Later this year, a new book from Michael Lewis will likely shed light on everything related to the rise and fall of FTX. Lewis was there for the good times and bad, and he undoubtedly knows plenty about the things celebrity endorsers like Brady and Shaq knew, and when they knew them.

12 responses to “Plaintiffs suing FTX, Tom Brady, and others still haven’t managed to serve Shaquille O’Neal

  1. How do you run this story without the classic meme pic of Shaq hiding behind the tree? Missed opportunity.

  2. Celebrities quite often aren’t the sharpest tools in the shed and/or are pretty ignorant so I don’t really feel like they should be on the hook for very much just for taking a paycheck for an endorsement deal.

  3. If you’re avoiding service of process, you’re guilty as hell.

  4. You mean a rich superstar making millions of dollars off of people who are mostly penniless broke the law and still hasn’t had any sort of punishment? CRAAAAAAAAAZY.

  5. Well, if you invest in something other than a savings account, the risk of losing it is on you the investor. If you listen to celebrities, then you’re an idiot because most are just script readers.

  6. If you base your financial investments based upon the ‘advice’ given by pro athletes you deserved to lose your money.
    Though I got to admit it, if Charles Barkley serves him the papers during a broadcast I’d probably die from laughter.

  7. Will the new book from Michael Lewis begin with a preface stating his political affiliation so it can be read with the proper context?

    If this guy is a Republican it will likely be themed around the business side of it and ties to politics.

    If the guy is a Democrat it will likely be themed around trying to get Brady arrested on bookkeeping charges.

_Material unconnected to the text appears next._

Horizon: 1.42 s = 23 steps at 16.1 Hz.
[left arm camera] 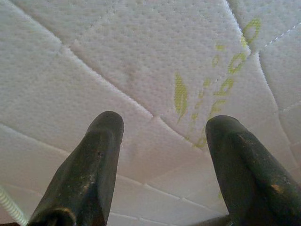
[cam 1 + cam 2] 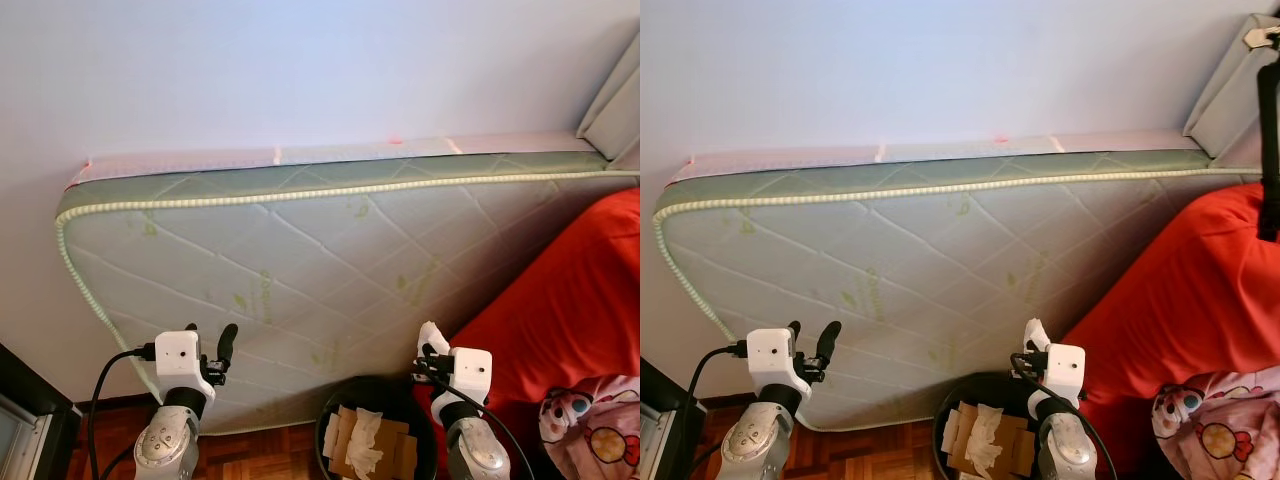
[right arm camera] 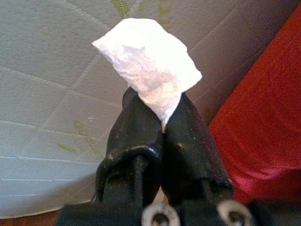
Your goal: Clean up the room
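My right gripper (image 2: 432, 345) is shut on a crumpled white tissue (image 3: 148, 70), held up above the far right rim of a round black bin (image 2: 340, 398). The bin stands on the floor between my arms and holds cardboard pieces (image 2: 385, 440) and crumpled white paper (image 2: 362, 442). My left gripper (image 2: 208, 342) is open and holds nothing; its fingers (image 1: 89, 165) point at the quilted mattress (image 1: 141, 70) close in front.
A white quilted mattress (image 2: 330, 270) with green leaf print leans on its edge against the pale wall. A red cover (image 2: 565, 300) drapes over something at the right, with a pink cartoon-print cloth (image 2: 590, 425) below it. Wood floor (image 2: 250, 455) shows underneath; dark furniture (image 2: 30, 420) stands at far left.
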Motion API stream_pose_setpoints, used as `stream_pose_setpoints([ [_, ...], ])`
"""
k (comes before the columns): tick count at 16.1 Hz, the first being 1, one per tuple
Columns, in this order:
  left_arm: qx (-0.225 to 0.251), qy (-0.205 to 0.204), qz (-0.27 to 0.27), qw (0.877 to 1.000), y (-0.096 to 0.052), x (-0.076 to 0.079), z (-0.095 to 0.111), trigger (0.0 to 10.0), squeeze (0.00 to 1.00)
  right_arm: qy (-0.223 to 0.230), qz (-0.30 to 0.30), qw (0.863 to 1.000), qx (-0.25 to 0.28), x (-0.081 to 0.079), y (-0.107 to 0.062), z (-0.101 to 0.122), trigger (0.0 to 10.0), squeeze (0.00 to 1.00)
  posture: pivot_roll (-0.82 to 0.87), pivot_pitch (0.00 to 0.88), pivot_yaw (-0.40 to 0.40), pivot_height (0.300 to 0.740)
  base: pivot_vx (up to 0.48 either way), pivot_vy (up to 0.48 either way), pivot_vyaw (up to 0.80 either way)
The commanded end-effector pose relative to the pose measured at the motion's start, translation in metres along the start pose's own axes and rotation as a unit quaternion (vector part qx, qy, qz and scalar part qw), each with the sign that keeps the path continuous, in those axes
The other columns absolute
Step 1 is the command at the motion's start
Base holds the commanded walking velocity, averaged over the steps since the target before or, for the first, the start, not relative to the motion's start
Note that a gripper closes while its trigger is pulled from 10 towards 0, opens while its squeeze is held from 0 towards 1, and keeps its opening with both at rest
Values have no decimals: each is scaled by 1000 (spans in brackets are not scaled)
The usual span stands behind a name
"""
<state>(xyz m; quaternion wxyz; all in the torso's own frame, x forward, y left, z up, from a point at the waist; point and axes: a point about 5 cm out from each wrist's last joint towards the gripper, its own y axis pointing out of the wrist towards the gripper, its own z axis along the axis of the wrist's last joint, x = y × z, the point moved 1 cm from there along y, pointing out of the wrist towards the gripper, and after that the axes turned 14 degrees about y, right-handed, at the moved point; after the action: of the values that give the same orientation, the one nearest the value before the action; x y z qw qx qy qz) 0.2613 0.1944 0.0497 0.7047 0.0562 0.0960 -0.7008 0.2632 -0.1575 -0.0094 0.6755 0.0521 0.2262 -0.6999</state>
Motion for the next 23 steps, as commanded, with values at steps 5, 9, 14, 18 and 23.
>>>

  8. That’s great news that we can sue celebrity endorsers because now I can sue Pete Davidson for endorsing Taco Bell and my trouser dry cleaning bill.

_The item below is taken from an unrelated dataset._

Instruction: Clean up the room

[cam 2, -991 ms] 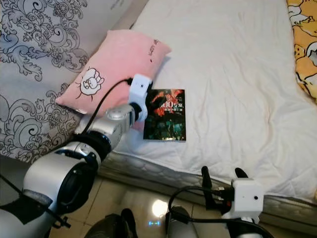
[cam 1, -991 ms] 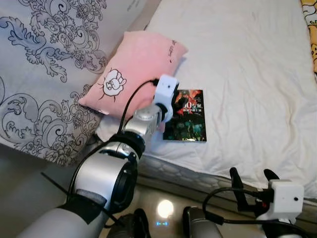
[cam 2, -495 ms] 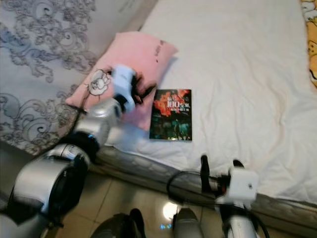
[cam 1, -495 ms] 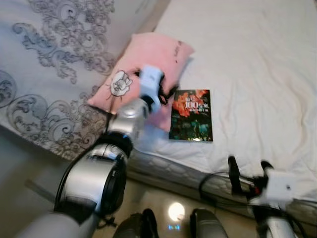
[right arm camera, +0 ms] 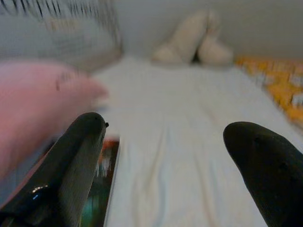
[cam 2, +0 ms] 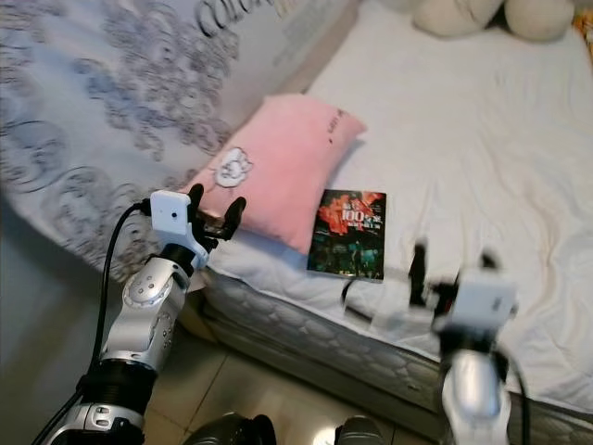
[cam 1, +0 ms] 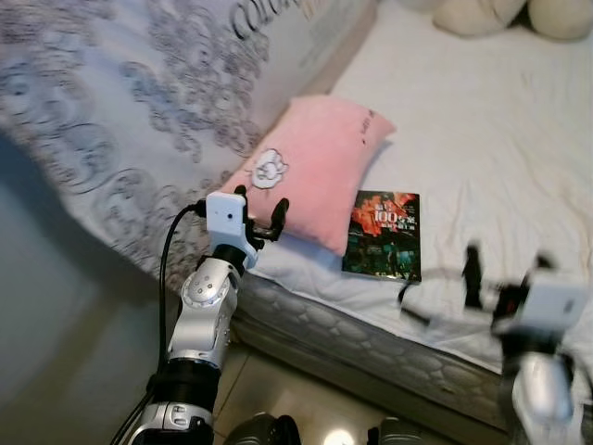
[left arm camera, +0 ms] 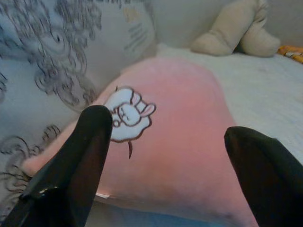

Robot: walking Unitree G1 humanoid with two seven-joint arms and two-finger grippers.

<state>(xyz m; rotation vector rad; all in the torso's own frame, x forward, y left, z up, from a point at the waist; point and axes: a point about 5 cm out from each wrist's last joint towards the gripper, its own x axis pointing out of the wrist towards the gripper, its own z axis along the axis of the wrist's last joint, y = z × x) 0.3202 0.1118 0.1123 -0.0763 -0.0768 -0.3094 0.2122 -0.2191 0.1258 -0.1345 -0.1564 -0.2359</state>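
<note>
Both grippers stood open and empty at the edge of the bed, the left one facing the pink pillow.

The left gripper (cam 1: 258,206) had its two black fingers (left arm camera: 80,161) spread wide with nothing between them, poised just short of the near end of the pink pillow (cam 1: 315,167), whose white cartoon patch (left arm camera: 127,115) lay straight ahead in the left wrist view. The right gripper (cam 1: 505,269), blurred, also had its fingers (right arm camera: 71,165) wide apart and held nothing, raised over the near edge of the mattress (cam 1: 371,343). Between the two grippers a dark-covered book (cam 1: 383,234) lay flat on the white sheet (cam 1: 482,130), just beside the pillow's edge. A grey patterned quilt (cam 1: 120,102) was bunched along the robot's left of the pillow, and a beige plush toy (cam 2: 473,14) sat at the far end of the bed.
</note>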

  9. Rules don’t apply to Tommy. I thought we all knew that by now.

    Just like you with logic.

  10. Good for Shaq. This whole thing is about lawyers making money, not legitimate victims being compensated. The lawyers need the celebrities attached to the case because of their wallets, period. Does anyone think Bankman-Fried was consulting with Shaq, Brady, etc. on how much money to pilfer from clients, or even straight forward with them with the FTX sales pitch to garner their endorsements?

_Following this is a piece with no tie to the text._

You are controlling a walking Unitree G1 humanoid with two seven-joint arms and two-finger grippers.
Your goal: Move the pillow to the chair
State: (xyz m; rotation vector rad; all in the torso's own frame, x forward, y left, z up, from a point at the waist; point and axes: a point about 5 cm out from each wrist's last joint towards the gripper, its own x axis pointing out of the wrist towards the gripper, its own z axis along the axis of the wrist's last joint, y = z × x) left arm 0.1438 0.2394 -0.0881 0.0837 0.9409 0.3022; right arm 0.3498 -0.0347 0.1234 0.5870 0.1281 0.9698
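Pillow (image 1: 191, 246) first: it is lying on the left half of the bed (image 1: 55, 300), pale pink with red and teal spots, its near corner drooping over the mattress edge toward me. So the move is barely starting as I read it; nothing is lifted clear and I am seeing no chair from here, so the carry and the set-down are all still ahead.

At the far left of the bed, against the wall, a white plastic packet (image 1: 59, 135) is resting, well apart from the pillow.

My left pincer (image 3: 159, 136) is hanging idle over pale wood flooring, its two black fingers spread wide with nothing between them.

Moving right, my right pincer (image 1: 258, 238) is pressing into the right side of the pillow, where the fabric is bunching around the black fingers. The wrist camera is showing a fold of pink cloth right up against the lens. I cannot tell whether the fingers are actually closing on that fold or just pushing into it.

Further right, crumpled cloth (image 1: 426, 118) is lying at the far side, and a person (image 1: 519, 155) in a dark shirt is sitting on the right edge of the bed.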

    Also, FTX was one of the largest (if not the largest) donor to the Democratic party last election… why not serve those politicians with subpoenas too? Better yet, why not charge them with election fraud or violations for accepting what were apparently stolen funds to support their campaigns? If you make the argument that they didn’t know about FTX’s shenanigans and shouldn’t be held accountable… well, how is that different from Brady or Shaq?